Goal of the exercise —
Below are the records; give again exactly the line with "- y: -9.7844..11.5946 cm", the line with "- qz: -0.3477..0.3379", and each line that lies between them, and nothing besides.

Records from a data source

◆ ◆ ◆ ◆

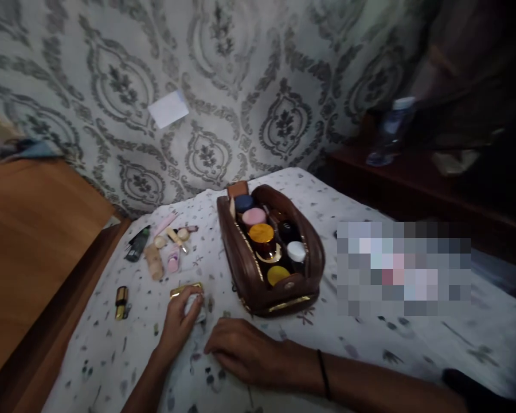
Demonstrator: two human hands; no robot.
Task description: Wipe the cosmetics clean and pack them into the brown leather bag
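Note:
My left hand [184,315] is closed over a small gold-and-white container [187,288] lying on the patterned sheet; its fingers cover much of it, so the kind is unclear. To its right rests my right hand [245,351], fingers together and curled down, with nothing visible in them. Beyond the hands stands a brown toiletry bag [249,269], unzipped. Inside it are an amber jar with a gold lid [261,233], a pink lid [254,216], a blue lid [243,202], a white-capped bottle [297,251] and a yellow lid [278,276].
Left of the bag lie a beige tube [154,263], a small pink bottle [173,261], a dark packet [137,244] and other cosmetics. A black-and-gold lipstick [121,302] lies nearer. A plastic bottle [389,132] stands on the dark furniture at right. One patch of bed is blurred.

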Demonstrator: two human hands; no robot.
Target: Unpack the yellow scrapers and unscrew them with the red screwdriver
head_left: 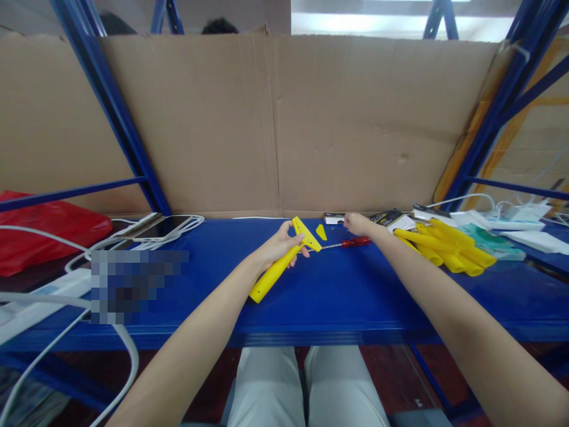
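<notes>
Yellow T-shaped tool (272, 277): in the left hand (284, 243), over the middle of the blue table (338, 302). Handle slants down toward the near edge and the person's left; crosspiece at the upper right end, small dark dots on it. Cannot tell if the handle end touches the tabletop.

Left hand: grasping the tool near where handle meets crosspiece, thumb across the near face, fingertips showing past the far side.

Right hand (355, 224): farther back, fingers curled, beside a small black-and-white box (333, 218). Cannot tell if the fingers are clenched on anything; fingertips too small to read.

Between and around the hands: 1 small yellow piece (320, 232), flat on the table, just right of the crosspiece. 1 screwdriver (355, 242), red handle just in front of the right hand, metal shaft pointing left toward the tool.

Right side: black-and-white packets (391, 219) behind the right forearm; a heap of yellow tubular pieces (448, 246), count unclear; green translucent plastic (493, 243) next to it.

Left side: phone (171, 227), dark screen up, near white cables (189, 224). Red bag (48, 231) at far left. Pixelated patch in front of the phone, contents unreadable.

Backdrop: cardboard (200, 118) upright behind the table, blue metal posts at both sides, 2 patches of dark hair above its top edge.
</notes>
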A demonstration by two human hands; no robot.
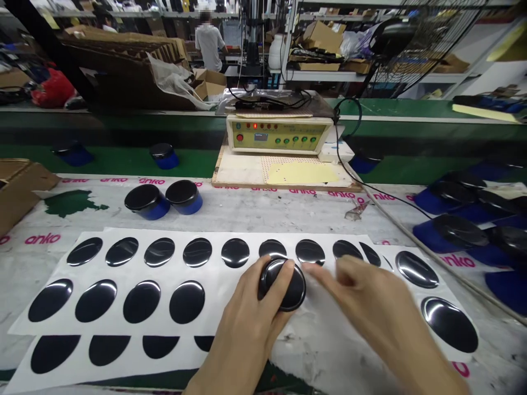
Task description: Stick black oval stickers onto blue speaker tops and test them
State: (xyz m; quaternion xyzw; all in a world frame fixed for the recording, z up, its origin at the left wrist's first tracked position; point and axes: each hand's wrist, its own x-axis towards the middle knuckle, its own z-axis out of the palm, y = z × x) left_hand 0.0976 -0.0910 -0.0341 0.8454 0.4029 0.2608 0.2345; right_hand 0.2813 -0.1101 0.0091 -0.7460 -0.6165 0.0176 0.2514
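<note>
My left hand (251, 307) is closed around a round device with a glossy black top (294, 288), its fingers lying over the rim and top. The device's side is hidden by the hand. My right hand (370, 299) is blurred, with one digit stretched toward the device's right edge and the others curled. Whether it holds anything does not show. Under both hands lies a white sheet of round black stickers (187, 302) in rows. Part of a second sticker sheet (113, 351) sticks out below it. More black stickers (448, 323) lie on the right.
Two blue cylinders with black tops (147, 201) stand beyond the sheets; several more (450, 233) cluster at right. A control box (280, 136) with buttons sits on a wooden board at the back. A cable (436, 258) crosses the right side. A cardboard box (24, 189) is at left.
</note>
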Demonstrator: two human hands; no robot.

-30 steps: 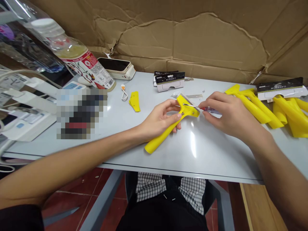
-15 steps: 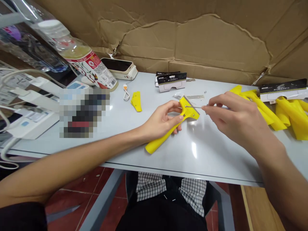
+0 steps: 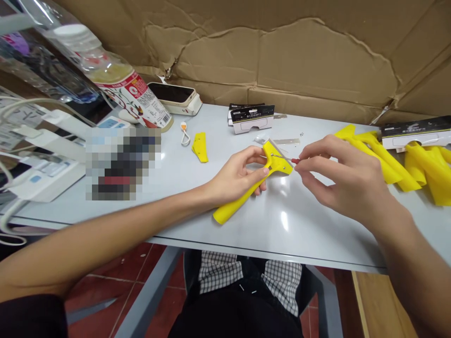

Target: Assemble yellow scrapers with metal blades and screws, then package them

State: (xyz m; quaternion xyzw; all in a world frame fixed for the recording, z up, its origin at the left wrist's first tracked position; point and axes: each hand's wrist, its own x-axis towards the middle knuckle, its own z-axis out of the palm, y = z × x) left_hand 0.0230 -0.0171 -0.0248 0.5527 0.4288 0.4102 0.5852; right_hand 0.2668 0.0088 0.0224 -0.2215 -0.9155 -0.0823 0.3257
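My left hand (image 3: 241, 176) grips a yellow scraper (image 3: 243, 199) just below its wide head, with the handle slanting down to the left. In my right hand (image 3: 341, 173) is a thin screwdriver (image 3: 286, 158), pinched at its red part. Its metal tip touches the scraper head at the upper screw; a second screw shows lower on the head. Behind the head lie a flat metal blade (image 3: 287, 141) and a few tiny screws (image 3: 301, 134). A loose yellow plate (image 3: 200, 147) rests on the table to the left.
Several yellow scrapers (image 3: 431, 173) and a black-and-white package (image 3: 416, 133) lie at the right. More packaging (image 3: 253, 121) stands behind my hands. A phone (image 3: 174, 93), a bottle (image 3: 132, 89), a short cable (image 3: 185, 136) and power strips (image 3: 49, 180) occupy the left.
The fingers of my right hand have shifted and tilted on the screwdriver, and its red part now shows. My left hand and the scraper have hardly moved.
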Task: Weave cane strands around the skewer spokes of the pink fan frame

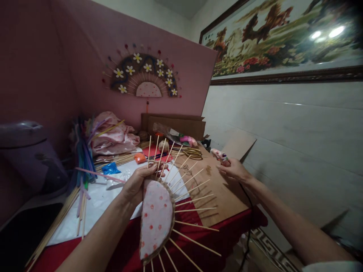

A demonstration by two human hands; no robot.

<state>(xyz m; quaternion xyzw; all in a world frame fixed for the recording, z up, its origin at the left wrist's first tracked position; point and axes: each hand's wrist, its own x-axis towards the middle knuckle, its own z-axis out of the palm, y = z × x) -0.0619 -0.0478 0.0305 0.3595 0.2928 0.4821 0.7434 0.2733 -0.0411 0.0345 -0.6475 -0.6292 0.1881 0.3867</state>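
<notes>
My left hand (141, 183) grips the upper end of a half-round fan piece (157, 223), covered in white cloth with red dots and edged in brown cord. Thin wooden sticks (195, 209) fan out from its curved edge. To the right, above the brown board, my right hand (234, 170) is closed around a glue gun (222, 156), pale with a darker end. A black cord (248, 211) hangs below that hand. The two hands are well apart, and the gun does not touch the fan piece.
Behind lie gold-handled scissors (193, 152), a twine ball (163, 146), orange (139, 158) and blue packets (111, 168). Bundled pipe cleaners (85, 151) and pink cloth (113, 132) sit left. A brown board (224, 196) covers the right side. A finished flowered fan (146, 73) hangs behind.
</notes>
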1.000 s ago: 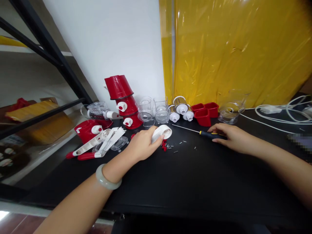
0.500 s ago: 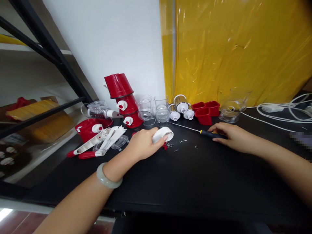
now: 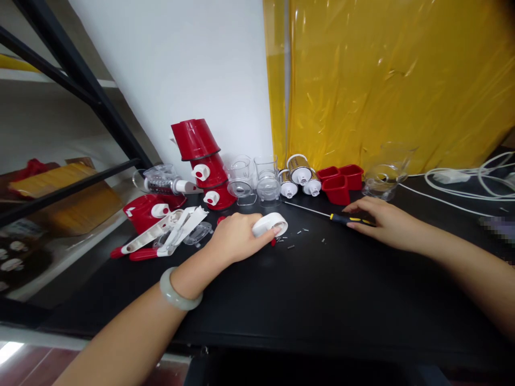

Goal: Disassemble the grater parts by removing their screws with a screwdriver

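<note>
My left hand (image 3: 237, 237), a pale bangle at its wrist, is closed on a white ring-shaped plastic part (image 3: 263, 225), thumb over its near rim. Red bits show beside and below this hand; whether they belong to the part I cannot tell. A screwdriver (image 3: 350, 220) with a black and yellow handle lies on the black table (image 3: 306, 300), its shaft pointing left. Over the handle's end is my right hand (image 3: 378, 222), thumb and fingers apart, not wrapped round it. Several small screws (image 3: 291, 246) are scattered between the hands.
Left stand stacked red grater bases (image 3: 207, 169) and white handles with red grips (image 3: 169, 236). Along the back are clear plastic housings (image 3: 267, 182), metal grater drums (image 3: 300, 170), red cups (image 3: 336, 190) and a clear housing (image 3: 380, 179). White cables (image 3: 462, 174) lie right.
My right hand has loosened its fingers from the screwdriver handle, and the screwdriver rests in the same place. My left hand keeps the white part, shifted very slightly.
</note>
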The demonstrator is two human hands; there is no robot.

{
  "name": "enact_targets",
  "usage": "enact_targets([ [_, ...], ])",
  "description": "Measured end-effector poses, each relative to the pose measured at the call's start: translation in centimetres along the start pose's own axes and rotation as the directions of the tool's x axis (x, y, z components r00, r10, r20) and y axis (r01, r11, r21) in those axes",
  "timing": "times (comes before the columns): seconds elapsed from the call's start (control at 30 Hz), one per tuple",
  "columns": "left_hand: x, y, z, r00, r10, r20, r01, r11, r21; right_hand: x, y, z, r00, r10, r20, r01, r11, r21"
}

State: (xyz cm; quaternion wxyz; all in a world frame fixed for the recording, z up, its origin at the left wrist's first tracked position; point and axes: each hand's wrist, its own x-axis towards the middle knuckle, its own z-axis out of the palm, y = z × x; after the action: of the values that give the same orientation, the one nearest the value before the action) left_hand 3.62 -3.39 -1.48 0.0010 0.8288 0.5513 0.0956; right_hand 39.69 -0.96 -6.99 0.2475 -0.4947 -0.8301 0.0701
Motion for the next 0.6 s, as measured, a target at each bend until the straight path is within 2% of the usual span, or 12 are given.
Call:
enact_targets([
  [0.07,0.0,-0.1,0.0,1.000,0.004,-0.009,-0.004,1.000,0.023,0.0,-0.3,-0.1,1.000,-0.003,-0.031,0.003,1.000,-0.011],
  [0.13,0.1,-0.3,0.1,1.000,0.011,-0.022,-0.011,0.999,0.038,-0.1,-1.2,-0.4,0.992,-0.033,-0.118,0.029,0.999,-0.031],
  [0.23,0.2,-0.5,0.4,0.999,0.013,-0.031,-0.012,0.999,0.030,-0.3,-4.0,-0.8,0.945,-0.173,-0.279,0.167,0.985,-0.044],
  [0.27,0.2,-0.6,0.5,0.999,0.013,-0.035,-0.013,1.000,0.022,-0.2,-5.2,-0.9,0.928,-0.229,-0.294,0.230,0.973,-0.032],
  [0.37,0.2,-0.6,0.9,0.998,0.037,-0.058,-0.039,0.999,-0.028,0.5,-9.1,-0.4,0.916,-0.334,-0.221,0.351,0.935,0.044],
  [0.47,0.1,-0.4,1.1,0.992,0.092,-0.089,-0.103,0.987,-0.127,1.9,-11.8,1.0,0.927,-0.312,-0.209,0.339,0.935,0.106],
  [0.6,-0.2,0.1,1.1,0.984,0.137,-0.114,-0.159,0.964,-0.212,3.5,-13.0,3.1,0.919,-0.283,-0.274,0.329,0.934,0.139],
])
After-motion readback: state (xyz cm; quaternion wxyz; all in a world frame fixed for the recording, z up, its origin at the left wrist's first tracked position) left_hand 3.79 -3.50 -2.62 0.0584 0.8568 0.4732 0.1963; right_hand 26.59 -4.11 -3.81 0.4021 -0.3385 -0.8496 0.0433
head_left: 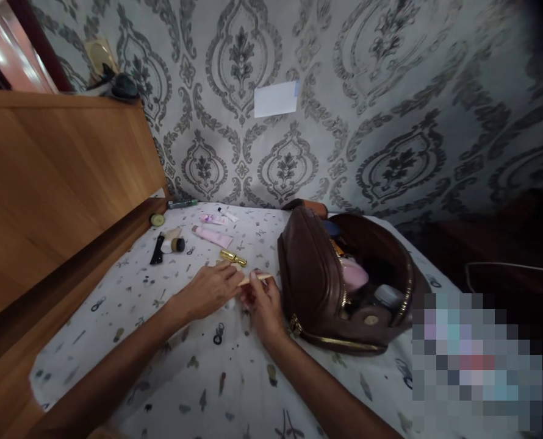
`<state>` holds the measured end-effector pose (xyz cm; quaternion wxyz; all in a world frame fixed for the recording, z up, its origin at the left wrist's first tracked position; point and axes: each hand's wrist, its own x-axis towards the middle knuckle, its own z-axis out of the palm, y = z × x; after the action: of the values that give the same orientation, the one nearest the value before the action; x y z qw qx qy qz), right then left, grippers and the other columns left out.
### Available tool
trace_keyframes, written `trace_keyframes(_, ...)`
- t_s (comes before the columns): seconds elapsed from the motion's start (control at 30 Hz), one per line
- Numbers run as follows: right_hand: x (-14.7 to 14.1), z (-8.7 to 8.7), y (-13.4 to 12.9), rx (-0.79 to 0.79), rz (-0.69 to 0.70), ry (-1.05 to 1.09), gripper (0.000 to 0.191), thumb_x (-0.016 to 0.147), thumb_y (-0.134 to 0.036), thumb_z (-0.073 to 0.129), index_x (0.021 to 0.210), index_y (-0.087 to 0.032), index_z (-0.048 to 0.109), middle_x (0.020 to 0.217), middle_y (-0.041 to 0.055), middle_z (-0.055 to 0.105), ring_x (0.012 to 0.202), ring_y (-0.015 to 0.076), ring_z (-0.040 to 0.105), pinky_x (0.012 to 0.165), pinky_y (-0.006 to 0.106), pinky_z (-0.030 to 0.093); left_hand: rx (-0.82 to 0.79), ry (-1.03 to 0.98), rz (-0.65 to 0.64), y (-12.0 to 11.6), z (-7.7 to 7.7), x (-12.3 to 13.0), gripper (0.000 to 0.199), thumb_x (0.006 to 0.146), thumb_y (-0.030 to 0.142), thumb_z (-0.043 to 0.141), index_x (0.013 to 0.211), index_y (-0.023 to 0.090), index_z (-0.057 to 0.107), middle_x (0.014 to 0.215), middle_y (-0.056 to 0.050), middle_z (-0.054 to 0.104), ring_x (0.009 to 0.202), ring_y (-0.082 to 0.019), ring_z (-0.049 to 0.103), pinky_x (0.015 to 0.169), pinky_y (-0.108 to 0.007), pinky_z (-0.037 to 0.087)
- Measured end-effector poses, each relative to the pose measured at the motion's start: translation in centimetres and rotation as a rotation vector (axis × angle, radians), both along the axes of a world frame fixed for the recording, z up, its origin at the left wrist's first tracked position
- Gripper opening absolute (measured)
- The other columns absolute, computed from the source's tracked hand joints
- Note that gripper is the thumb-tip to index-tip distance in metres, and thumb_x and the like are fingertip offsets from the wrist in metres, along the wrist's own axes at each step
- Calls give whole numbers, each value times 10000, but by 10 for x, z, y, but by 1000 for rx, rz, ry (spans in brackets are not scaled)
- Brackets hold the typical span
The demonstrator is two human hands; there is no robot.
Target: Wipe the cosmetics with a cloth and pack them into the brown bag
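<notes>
Between my two hands is a slim, pale peach stick-like item (263, 277), its exact kind unclear. My right hand (266, 308) pinches it between thumb and fingers. The fingers of my left hand (213, 291) are closed at its other end, and they hide that part. Just beyond my left hand lies a shiny gold tube (233, 257). A pink squeeze tube (213, 236) rests farther back on the patterned white cloth (193, 378). To the right of my right hand stands a brown toiletry bag (310, 265), unzipped, with a pink item (354, 274) showing inside.
Small tubes (213, 219) and a green pen-like item (182, 203) lie toward the wall. A black tube (157, 250) and a dark-capped bottle (177, 245) sit at left, near a wooden panel (65, 195). Patterned wallpaper (290, 152) rises behind. The lower right is pixelated.
</notes>
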<state>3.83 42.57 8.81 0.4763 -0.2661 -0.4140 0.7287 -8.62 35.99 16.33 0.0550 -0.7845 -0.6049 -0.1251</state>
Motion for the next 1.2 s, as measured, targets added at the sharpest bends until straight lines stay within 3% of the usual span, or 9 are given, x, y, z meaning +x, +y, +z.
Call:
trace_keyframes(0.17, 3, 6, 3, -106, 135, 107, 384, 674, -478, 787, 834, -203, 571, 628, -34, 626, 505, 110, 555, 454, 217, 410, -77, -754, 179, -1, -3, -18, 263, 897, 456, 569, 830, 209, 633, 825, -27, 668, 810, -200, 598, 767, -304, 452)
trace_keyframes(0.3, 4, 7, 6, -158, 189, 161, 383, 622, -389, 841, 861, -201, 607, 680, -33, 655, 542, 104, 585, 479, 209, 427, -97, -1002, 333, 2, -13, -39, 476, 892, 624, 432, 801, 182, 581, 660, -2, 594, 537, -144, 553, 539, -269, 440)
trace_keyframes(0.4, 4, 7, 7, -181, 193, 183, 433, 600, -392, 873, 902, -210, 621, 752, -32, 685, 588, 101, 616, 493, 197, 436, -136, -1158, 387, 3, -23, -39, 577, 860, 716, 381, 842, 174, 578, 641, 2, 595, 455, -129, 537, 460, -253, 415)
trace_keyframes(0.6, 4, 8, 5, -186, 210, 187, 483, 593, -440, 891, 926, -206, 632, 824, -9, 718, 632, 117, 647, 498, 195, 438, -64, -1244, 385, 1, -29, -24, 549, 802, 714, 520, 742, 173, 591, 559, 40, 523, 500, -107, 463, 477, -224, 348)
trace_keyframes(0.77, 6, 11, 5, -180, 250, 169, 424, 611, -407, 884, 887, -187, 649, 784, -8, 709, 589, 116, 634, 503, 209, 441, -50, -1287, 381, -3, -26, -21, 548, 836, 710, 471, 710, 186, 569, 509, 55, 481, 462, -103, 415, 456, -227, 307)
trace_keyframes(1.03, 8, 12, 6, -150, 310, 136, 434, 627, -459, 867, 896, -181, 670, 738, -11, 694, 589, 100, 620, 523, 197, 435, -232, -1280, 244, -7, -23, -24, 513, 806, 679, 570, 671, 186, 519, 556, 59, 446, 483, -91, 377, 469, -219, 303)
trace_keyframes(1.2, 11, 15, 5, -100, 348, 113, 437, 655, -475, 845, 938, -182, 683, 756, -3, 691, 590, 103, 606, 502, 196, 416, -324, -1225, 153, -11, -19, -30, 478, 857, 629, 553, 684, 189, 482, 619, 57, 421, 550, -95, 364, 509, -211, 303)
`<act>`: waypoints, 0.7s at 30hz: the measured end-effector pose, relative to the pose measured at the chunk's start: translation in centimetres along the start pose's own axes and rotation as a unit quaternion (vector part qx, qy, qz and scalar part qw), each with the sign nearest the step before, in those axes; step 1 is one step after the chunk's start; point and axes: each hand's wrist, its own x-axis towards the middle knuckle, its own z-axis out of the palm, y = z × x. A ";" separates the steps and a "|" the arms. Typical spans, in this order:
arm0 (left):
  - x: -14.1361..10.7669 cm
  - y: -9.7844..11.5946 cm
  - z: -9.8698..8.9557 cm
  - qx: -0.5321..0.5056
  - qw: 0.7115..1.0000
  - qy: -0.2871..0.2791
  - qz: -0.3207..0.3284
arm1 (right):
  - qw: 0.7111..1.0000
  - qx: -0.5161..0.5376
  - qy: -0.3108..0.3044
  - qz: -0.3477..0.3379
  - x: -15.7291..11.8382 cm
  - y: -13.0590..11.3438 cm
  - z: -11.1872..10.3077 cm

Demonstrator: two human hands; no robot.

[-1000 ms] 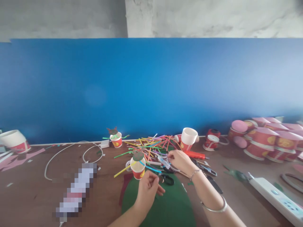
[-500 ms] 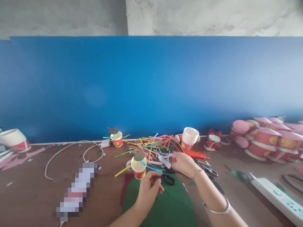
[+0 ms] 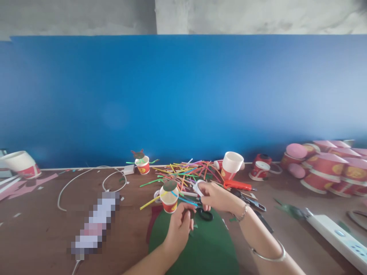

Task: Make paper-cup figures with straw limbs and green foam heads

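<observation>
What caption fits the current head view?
Left hand holding a small dark piece, right hand a white item, near a paper cup with yellow and blue straws.

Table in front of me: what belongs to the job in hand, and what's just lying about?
Likely the job: right hand's white item, left hand's dark piece, near cup, straws, scissors, green sheet.
Likely just lying about: power strip, cable, adapter.

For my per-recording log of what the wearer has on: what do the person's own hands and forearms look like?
Both the left hand and the right hand are bare, without gloves, and no sleeves show. The right wrist wears a thin chain bracelet, with a plain silver bangle farther up the forearm.
</observation>
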 end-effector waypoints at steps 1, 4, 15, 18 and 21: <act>-0.1 0.1 -0.1 -0.007 1.000 0.011 0.005 | 0.999 0.020 -0.021 -0.013 -0.3 -0.3 0.1; -0.3 0.6 -0.4 -0.017 0.999 0.033 0.008 | 0.998 0.023 -0.045 -0.032 -0.9 -1.2 0.3; -0.7 1.5 -0.5 0.112 0.991 0.030 0.066 | 0.997 -0.059 -0.024 -0.035 -1.6 -2.9 0.9; -0.7 1.2 -0.7 0.138 0.988 0.012 0.072 | 0.997 -0.076 -0.018 -0.022 -1.7 -3.2 0.8; -0.7 1.0 -0.9 0.144 0.986 0.017 0.081 | 0.996 -0.087 -0.020 -0.013 -1.9 -3.3 0.7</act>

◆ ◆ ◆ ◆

Completed exercise —
  - y: -9.7844..11.5946 cm
  - z: -9.8698..8.9557 cm
  - qx: -0.5321..0.5056
  - qw: 0.7115..1.0000
  - qy: -0.2871..0.2791
  - qz: -0.3207..0.3284
arm1 (right):
  - qw: 0.7111..1.0000
  - qx: -0.5161..0.5376
  - qy: -0.3108..0.3044
  - qz: -0.3477..0.3379

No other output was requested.